ASSIGNMENT:
All that is wanted is the exact text of the lines below from the one with "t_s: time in" through the one with "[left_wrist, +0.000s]", inclusive, minus any pictures.

*** Opening of RECORDS FOR PROCESSING ***

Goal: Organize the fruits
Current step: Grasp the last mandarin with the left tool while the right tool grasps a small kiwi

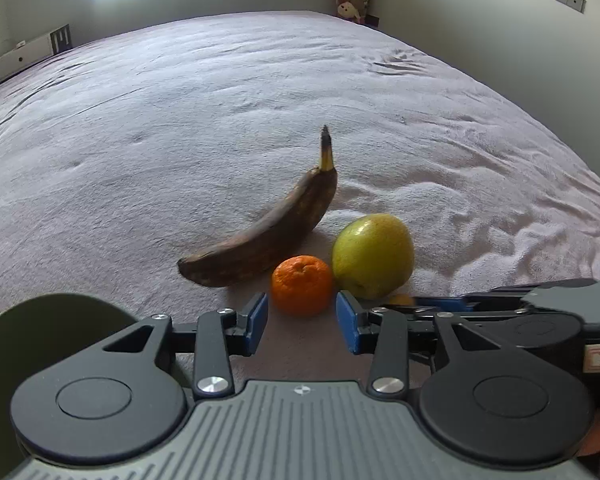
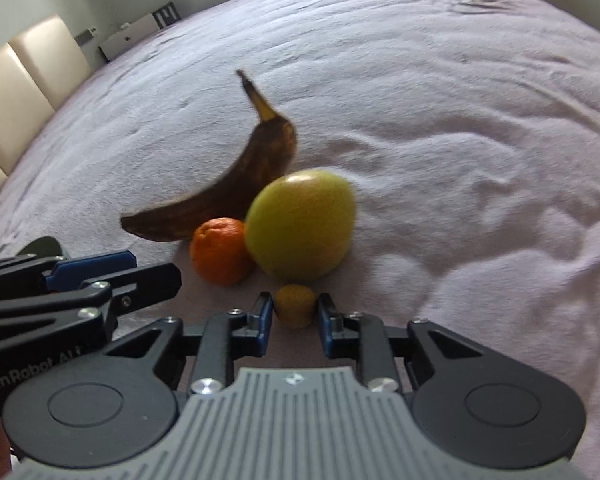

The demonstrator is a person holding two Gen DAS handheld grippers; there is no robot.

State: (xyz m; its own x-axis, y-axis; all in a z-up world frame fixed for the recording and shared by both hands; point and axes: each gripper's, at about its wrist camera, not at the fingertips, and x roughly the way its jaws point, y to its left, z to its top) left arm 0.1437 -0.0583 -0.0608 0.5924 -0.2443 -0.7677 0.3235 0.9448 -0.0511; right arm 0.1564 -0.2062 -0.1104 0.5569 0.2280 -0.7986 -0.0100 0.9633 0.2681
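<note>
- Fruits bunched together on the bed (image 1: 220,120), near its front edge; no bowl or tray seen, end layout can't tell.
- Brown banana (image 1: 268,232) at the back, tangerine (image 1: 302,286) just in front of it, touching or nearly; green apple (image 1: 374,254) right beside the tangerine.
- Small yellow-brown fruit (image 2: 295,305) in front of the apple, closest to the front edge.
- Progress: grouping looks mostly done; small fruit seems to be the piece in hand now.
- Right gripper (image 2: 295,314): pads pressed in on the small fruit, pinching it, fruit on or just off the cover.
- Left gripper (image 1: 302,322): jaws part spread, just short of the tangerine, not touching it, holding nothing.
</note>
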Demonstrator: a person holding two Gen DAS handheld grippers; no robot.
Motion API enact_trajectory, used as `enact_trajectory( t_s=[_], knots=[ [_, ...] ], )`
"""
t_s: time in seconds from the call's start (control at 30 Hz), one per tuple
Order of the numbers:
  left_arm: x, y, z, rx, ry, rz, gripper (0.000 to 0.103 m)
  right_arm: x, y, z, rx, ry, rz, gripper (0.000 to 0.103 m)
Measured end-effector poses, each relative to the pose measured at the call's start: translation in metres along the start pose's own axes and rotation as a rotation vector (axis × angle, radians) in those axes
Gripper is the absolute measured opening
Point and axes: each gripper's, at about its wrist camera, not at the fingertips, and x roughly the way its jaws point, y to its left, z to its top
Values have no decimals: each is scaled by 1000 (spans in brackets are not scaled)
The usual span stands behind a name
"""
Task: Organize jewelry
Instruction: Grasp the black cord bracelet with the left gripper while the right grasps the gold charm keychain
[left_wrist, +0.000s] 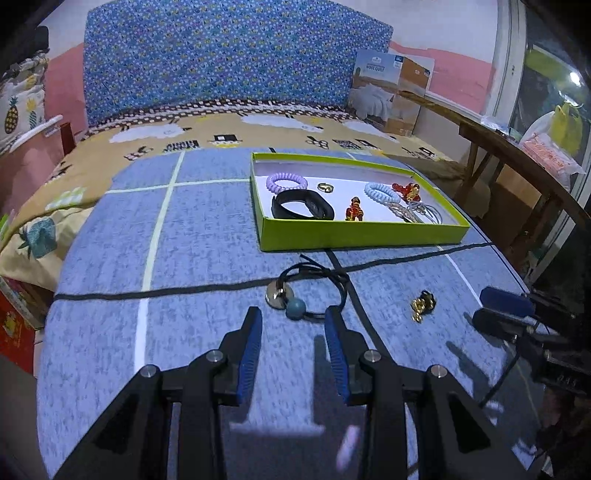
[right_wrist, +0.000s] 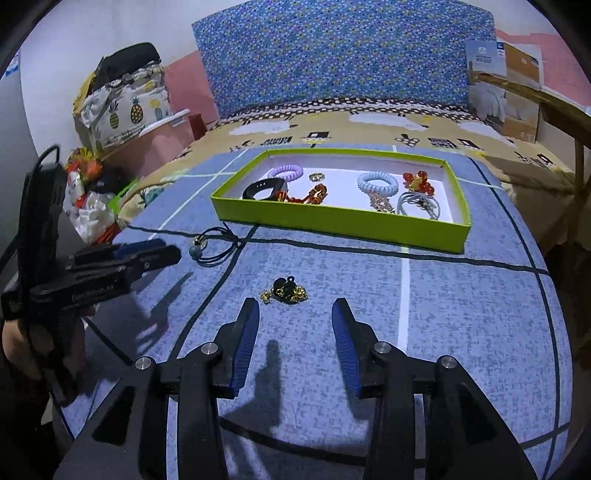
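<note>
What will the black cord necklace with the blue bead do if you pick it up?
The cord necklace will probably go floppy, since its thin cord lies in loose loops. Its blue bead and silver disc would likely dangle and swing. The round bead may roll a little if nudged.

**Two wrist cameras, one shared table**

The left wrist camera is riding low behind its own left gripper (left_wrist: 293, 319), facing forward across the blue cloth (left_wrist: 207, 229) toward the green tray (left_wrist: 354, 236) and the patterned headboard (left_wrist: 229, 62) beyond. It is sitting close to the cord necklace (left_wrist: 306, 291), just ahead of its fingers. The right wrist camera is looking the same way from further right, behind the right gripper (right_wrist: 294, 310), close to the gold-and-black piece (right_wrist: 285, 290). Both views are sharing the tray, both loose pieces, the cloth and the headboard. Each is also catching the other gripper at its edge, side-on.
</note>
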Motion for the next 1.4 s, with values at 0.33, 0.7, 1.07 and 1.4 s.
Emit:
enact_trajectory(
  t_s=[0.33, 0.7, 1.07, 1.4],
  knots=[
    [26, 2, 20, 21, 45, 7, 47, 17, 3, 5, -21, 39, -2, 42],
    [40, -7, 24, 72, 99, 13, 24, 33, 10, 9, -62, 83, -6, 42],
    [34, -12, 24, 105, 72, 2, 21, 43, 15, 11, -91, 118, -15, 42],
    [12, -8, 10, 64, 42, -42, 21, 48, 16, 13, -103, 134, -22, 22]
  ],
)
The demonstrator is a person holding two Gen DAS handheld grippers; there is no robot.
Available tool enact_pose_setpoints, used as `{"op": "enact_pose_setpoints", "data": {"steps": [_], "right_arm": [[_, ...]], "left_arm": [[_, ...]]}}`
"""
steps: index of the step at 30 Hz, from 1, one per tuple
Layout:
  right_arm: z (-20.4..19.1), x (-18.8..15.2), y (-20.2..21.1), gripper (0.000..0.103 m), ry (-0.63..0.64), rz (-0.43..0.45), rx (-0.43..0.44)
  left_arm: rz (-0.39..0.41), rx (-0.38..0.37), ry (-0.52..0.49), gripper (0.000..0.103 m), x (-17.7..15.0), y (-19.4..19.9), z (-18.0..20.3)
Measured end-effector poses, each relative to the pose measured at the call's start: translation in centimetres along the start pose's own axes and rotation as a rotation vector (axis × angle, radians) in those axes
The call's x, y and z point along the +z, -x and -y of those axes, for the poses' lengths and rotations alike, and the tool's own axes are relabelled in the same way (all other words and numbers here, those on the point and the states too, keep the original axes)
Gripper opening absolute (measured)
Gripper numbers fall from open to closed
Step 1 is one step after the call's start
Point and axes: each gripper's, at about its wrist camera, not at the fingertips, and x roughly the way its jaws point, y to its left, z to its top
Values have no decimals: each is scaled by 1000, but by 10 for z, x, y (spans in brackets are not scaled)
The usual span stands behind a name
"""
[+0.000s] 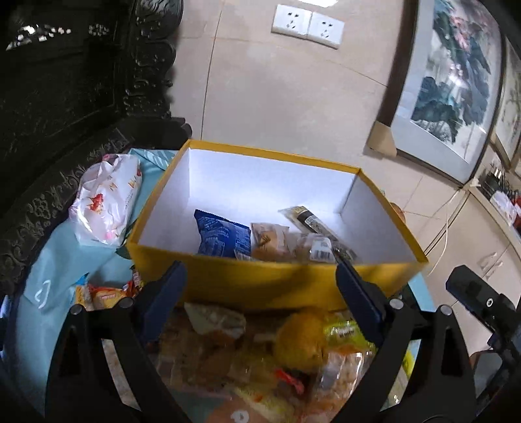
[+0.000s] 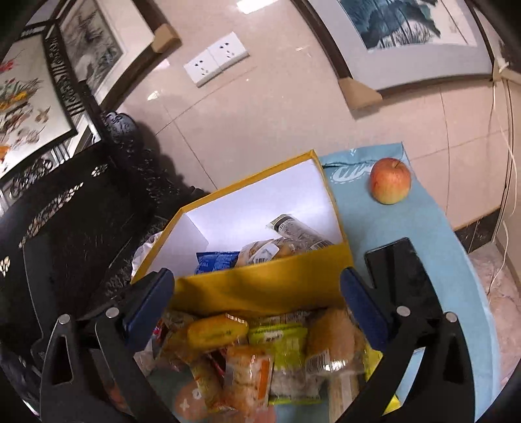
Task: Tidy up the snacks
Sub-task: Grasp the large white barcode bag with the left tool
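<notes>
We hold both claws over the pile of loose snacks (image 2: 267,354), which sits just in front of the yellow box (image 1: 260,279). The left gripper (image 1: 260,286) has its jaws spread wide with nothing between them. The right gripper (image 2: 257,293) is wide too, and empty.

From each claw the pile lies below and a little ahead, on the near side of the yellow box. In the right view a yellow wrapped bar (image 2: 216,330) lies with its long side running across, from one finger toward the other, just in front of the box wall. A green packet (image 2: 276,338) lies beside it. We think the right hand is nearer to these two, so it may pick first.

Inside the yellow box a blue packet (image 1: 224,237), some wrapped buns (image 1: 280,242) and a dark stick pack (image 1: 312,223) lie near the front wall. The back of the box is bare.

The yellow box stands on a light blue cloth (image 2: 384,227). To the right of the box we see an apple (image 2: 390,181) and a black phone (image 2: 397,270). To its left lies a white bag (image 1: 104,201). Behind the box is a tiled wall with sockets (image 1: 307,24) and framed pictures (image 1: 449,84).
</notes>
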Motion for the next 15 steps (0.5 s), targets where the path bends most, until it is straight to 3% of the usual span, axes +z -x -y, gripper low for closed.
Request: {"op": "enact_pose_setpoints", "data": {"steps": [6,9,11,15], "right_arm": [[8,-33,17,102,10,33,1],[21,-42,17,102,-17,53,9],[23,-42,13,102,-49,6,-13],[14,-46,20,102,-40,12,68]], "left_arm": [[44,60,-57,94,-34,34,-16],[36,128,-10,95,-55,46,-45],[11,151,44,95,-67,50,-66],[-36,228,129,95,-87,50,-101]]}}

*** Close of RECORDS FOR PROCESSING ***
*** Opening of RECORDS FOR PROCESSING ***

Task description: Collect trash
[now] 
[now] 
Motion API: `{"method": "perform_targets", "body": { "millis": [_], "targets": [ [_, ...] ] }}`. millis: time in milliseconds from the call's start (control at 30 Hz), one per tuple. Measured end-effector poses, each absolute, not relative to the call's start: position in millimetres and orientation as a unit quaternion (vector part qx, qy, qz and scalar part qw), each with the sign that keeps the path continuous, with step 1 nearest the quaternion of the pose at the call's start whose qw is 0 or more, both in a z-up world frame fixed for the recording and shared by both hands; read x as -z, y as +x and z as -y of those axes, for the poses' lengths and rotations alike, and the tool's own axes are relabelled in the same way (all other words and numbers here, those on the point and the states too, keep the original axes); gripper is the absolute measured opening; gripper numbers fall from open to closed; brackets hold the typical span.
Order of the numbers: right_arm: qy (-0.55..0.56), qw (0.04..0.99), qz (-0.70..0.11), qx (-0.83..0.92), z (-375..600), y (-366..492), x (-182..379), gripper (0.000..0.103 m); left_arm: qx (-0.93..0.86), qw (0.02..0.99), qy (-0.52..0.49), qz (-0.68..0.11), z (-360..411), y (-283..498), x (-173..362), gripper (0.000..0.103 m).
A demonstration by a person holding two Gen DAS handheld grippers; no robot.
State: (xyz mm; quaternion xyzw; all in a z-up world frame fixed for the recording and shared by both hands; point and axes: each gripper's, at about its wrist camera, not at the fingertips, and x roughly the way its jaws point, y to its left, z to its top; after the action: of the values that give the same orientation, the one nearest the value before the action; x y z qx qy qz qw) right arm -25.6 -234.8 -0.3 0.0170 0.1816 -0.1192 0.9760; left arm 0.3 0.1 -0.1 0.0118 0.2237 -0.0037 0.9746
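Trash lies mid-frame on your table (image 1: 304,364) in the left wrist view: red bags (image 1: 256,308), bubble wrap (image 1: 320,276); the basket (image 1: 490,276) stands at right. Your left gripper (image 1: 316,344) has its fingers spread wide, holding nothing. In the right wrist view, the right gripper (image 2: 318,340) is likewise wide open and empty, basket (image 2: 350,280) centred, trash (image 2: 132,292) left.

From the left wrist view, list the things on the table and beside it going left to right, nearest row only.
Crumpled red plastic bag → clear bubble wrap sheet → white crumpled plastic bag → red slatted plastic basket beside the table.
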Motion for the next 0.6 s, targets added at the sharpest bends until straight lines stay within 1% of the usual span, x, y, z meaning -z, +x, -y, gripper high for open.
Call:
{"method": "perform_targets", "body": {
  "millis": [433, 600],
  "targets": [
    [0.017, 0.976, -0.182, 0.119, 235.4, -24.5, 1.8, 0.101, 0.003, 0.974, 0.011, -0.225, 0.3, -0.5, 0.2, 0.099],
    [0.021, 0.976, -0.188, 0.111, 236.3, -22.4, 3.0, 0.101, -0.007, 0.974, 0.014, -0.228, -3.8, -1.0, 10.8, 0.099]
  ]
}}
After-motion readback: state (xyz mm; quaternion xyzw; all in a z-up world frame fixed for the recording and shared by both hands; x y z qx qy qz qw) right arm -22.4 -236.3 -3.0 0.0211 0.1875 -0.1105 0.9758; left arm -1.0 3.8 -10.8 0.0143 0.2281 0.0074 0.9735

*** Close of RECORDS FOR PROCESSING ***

ANSWER BOX:
t_s: time in seconds from the call's start (control at 30 Hz), one per tuple
Order of the numbers:
  left_arm: x, y, z, rx, ry, rz, gripper (0.000 to 0.103 m)
  right_arm: x, y, z, rx, ry, rz, gripper (0.000 to 0.103 m)
Measured end-effector poses, each relative to the pose measured at the call's start: translation in metres along the start pose's own axes and rotation as a rotation vector (axis × angle, radians) in those axes
Gripper is the absolute measured opening
Point and axes: each gripper's, at about its wrist camera, not at the fingertips, and x roughly the way its jaws point, y to its left, z to its top
Values have no decimals: each is scaled by 1000 (spans in brackets are not scaled)
The usual span stands behind a name
"""
Task: Organize jewelry
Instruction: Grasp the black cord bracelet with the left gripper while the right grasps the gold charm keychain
[left_wrist, +0.000s] 

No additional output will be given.